Work order = Go through the listing below and repeat it exactly, dropping the pictures.

Data section =

....

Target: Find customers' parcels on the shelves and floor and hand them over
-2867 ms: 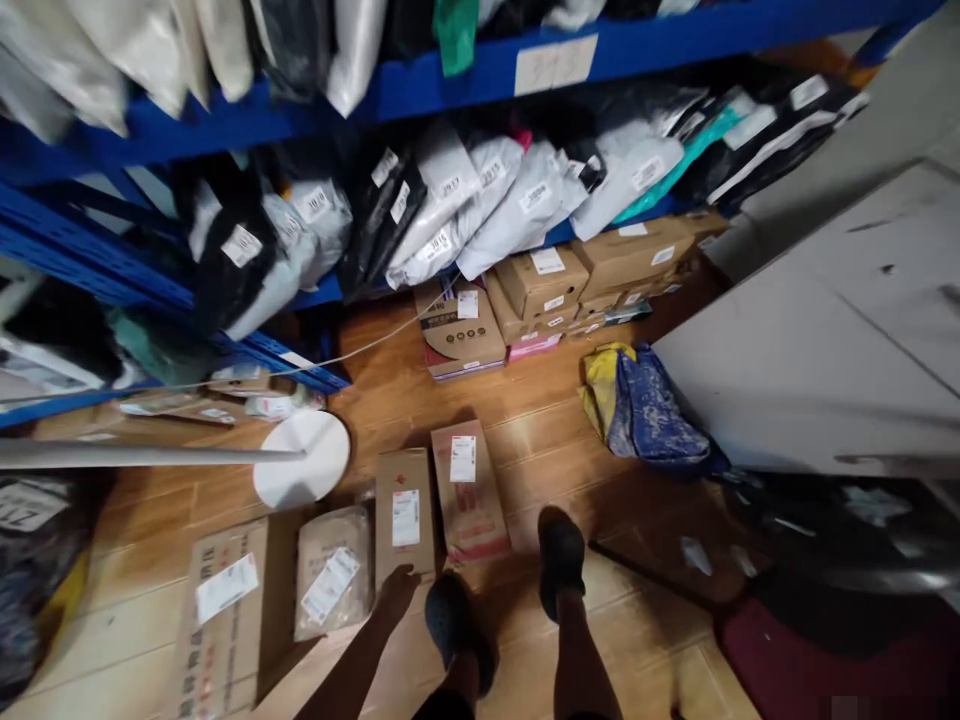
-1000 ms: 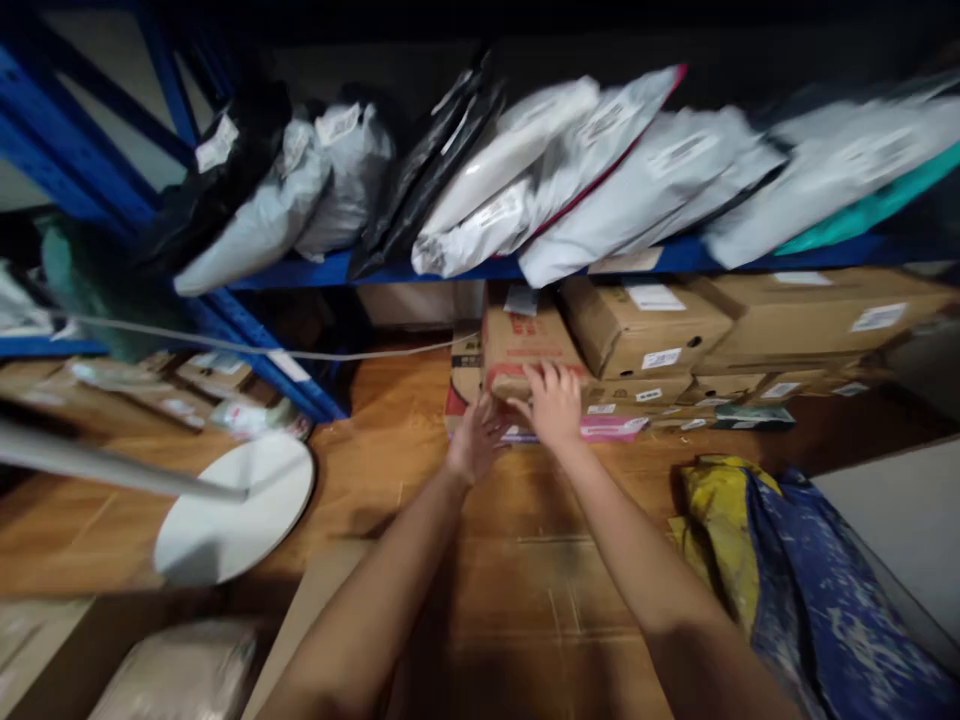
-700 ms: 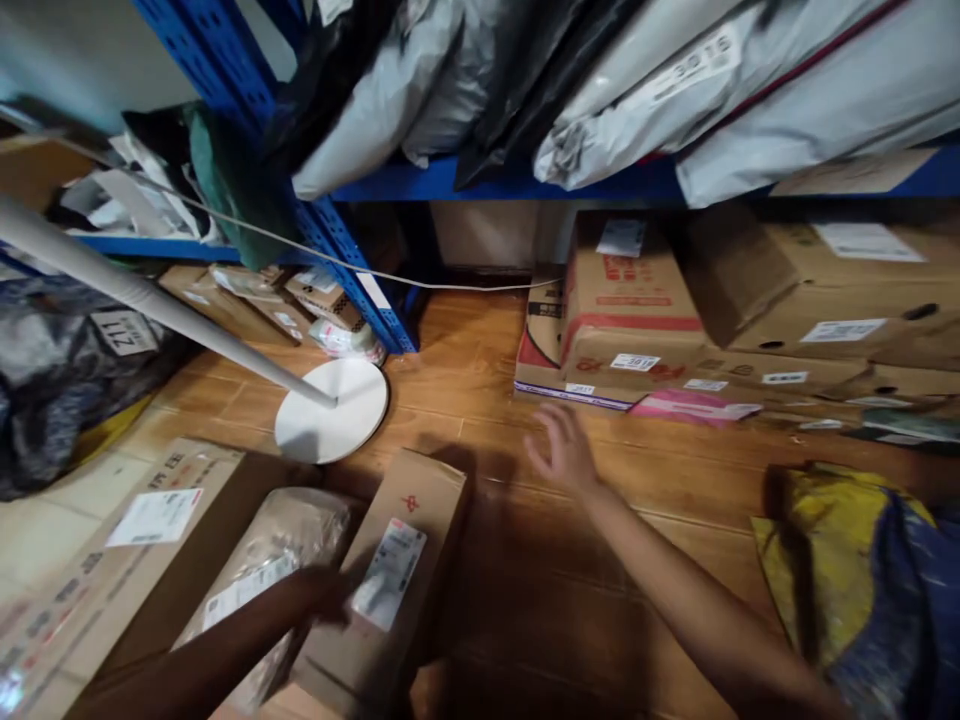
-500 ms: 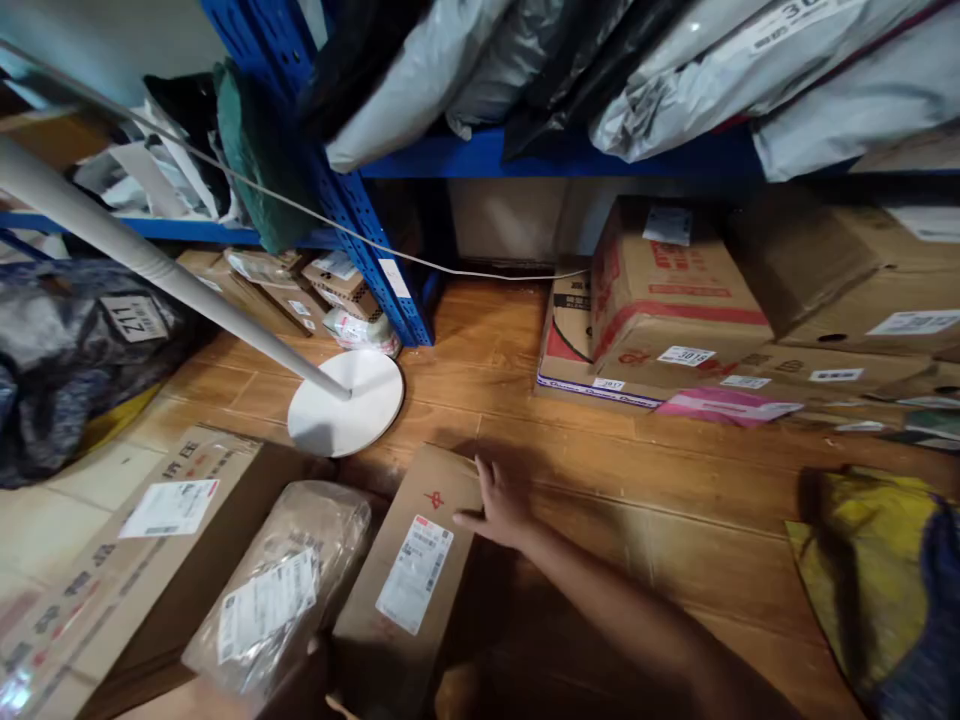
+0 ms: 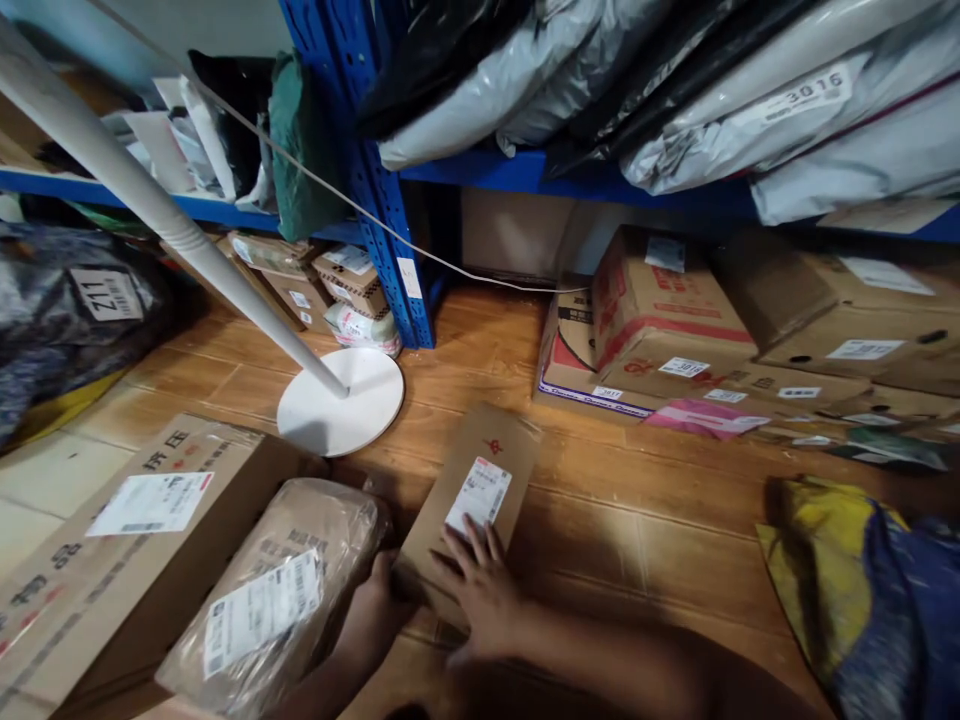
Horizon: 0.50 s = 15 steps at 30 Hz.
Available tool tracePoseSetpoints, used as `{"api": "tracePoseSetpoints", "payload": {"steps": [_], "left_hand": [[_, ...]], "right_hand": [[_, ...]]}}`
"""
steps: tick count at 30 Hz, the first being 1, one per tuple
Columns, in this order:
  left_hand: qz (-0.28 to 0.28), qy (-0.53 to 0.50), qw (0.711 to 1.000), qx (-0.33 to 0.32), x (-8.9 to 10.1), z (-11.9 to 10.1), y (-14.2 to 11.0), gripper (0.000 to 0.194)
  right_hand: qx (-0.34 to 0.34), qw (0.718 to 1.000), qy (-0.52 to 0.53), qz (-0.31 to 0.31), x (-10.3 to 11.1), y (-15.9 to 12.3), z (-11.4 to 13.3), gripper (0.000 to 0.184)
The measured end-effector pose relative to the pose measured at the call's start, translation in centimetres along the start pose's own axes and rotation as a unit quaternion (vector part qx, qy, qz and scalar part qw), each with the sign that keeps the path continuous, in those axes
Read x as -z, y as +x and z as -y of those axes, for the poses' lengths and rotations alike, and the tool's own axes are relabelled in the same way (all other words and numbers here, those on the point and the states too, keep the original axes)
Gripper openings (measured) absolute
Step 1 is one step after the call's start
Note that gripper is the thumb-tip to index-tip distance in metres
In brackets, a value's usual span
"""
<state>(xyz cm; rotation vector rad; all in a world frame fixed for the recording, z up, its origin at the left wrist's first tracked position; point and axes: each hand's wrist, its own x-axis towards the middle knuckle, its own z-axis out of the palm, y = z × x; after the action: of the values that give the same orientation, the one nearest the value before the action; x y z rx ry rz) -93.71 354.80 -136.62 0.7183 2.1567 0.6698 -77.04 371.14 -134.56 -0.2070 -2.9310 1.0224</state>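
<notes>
A brown cardboard box (image 5: 517, 440) with a white shipping label and a red mark lies on the wooden floor in front of me. My right hand (image 5: 484, 598) rests on its top near the close end, fingers spread, tips over the lower part of the label. At the box's near left corner, my left hand (image 5: 375, 612) is curled against the edge; some of its fingers are in shadow. Just left of that hand lies a parcel in clear plastic wrap (image 5: 300, 530), with a label on it.
Far left is a long taped box (image 5: 172, 560). Behind it stands a white pole on a round base (image 5: 360, 400), near a blue rack post (image 5: 382, 230). Numbered cartons (image 5: 675, 310) line the right, under a shelf of plastic mailers (image 5: 697, 110). A yellow and blue sack (image 5: 832, 580) lies right.
The cardboard box has shifted right and away from me. My right hand has moved from its far right edge onto its top. My left hand, blurred before, shows at the near corner.
</notes>
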Motion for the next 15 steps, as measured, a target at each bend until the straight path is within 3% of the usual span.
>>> {"api": "tracePoseSetpoints", "payload": {"steps": [2, 5, 8, 10, 13, 15], "left_hand": [[0.039, -0.047, 0.998, -0.029, -1.3, -1.9, 0.7, 0.05], [0.132, -0.037, 0.989, -0.052, -3.3, -4.0, 0.8, 0.045], [0.227, -0.031, 0.97, -0.081, -4.8, -5.4, 0.2, 0.044], [0.256, -0.025, 0.959, -0.123, -5.5, -5.7, -0.1, 0.049], [0.225, 0.031, 0.957, -0.182, -4.9, -5.1, 0.0, 0.048], [0.141, 0.059, 0.965, -0.212, -2.9, -3.9, 0.3, 0.042]], "right_hand": [[0.03, 0.999, -0.019, 0.011, 0.6, -0.6, -1.9, 0.102], [0.09, 0.995, -0.02, 0.029, 3.4, -3.2, -6.2, 0.089], [0.05, 0.997, -0.043, 0.044, 5.7, -7.2, -9.1, 0.085], [0.008, 0.997, -0.062, 0.05, 6.0, -9.1, -9.9, 0.082], [-0.034, 0.996, -0.074, 0.044, 4.9, -9.8, -10.2, 0.082], [-0.023, 0.996, -0.069, 0.053, 3.9, -9.4, -10.3, 0.079]]}}
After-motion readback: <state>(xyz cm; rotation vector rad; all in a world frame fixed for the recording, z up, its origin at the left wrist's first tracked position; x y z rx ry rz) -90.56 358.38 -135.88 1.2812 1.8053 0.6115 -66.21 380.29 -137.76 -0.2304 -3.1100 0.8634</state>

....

Answer box =
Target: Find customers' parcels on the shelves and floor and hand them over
-2867 ms: 
-1000 ms: 
-700 ms: 
-500 ms: 
+0 ms: 
Horizon: 0.50 s = 15 steps at 30 Hz.
Available tool tracePoseSetpoints, used as `{"api": "tracePoseSetpoints", "payload": {"steps": [_], "left_hand": [[_, ...]], "right_hand": [[_, ...]]}}`
"""
steps: tick count at 30 Hz, the first being 1, one per tuple
Columns, in this order:
  left_hand: qz (-0.28 to 0.28), qy (-0.53 to 0.50), qw (0.711 to 1.000), qx (-0.33 to 0.32), x (-8.9 to 10.1), z (-11.9 to 10.1), y (-14.2 to 11.0), gripper (0.000 to 0.194)
  right_hand: qx (-0.34 to 0.34), qw (0.718 to 1.000), qy (-0.52 to 0.53), qz (-0.31 to 0.31), x (-10.3 to 11.1), y (-15.9 to 12.3), z (-11.4 to 13.3), gripper (0.000 to 0.184)
The measured end-effector pose relative to the pose measured at the call's start, translation in centimetres along the start pose's own axes and rotation as a unit quaternion (vector part qx, qy, qz and scalar part qw), each with the sign that keeps the path continuous, in those axes
Read x as -z, y as +x and z as -y of those axes, for the poses' lengths and rotations alike, and the tool's own axes are relabelled in the same way (all other words and numbers here, those on the point and the states too, keep the original axes)
Gripper openings (measured) absolute
Step 1 is one step after the call's start
Note that gripper is the thumb-tip to index-tip distance in metres
In brackets, a value's usual span
"""
<state>(xyz cm; rotation vector rad; all in a world frame fixed for the recording, z up, its origin at the left wrist's first tracked position; point and axes: each hand's wrist, its own x-axis towards the middle knuckle, its own z-axis out of the palm, y = z × x; after the action: of the values that give the same orientation, the one nearest the value before the action; x y z rx ry rz) -93.71 354.80 -136.62 0.7183 2.1567 0.6698 -77.04 371.14 -134.56 -0.2070 -2.9310 1.0224</state>
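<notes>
A brown cardboard box (image 5: 517, 440) with a white shipping label and a red mark lies on the wooden floor in front of me. My right hand (image 5: 484, 598) rests on its top near the close end, fingers spread, tips over the lower part of the label. At the box's near left corner, my left hand (image 5: 375, 612) is curled against the edge; some of its fingers are in shadow. Just left of that hand lies a parcel in clear plastic wrap (image 5: 300, 530), with a label on it.
Far left is a long taped box (image 5: 172, 560). Behind it stands a white pole on a round base (image 5: 360, 400), near a blue rack post (image 5: 382, 230). Numbered cartons (image 5: 675, 310) line the right, under a shelf of plastic mailers (image 5: 697, 110). A yellow and blue sack (image 5: 832, 580) lies right.
The cardboard box has shifted right and away from me. My right hand has moved from its far right edge onto its top. My left hand, blurred before, shows at the near corner.
</notes>
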Motion for the next 15 steps, as measured, a target at each bend until the straight path is within 3% of the usual span.
>>> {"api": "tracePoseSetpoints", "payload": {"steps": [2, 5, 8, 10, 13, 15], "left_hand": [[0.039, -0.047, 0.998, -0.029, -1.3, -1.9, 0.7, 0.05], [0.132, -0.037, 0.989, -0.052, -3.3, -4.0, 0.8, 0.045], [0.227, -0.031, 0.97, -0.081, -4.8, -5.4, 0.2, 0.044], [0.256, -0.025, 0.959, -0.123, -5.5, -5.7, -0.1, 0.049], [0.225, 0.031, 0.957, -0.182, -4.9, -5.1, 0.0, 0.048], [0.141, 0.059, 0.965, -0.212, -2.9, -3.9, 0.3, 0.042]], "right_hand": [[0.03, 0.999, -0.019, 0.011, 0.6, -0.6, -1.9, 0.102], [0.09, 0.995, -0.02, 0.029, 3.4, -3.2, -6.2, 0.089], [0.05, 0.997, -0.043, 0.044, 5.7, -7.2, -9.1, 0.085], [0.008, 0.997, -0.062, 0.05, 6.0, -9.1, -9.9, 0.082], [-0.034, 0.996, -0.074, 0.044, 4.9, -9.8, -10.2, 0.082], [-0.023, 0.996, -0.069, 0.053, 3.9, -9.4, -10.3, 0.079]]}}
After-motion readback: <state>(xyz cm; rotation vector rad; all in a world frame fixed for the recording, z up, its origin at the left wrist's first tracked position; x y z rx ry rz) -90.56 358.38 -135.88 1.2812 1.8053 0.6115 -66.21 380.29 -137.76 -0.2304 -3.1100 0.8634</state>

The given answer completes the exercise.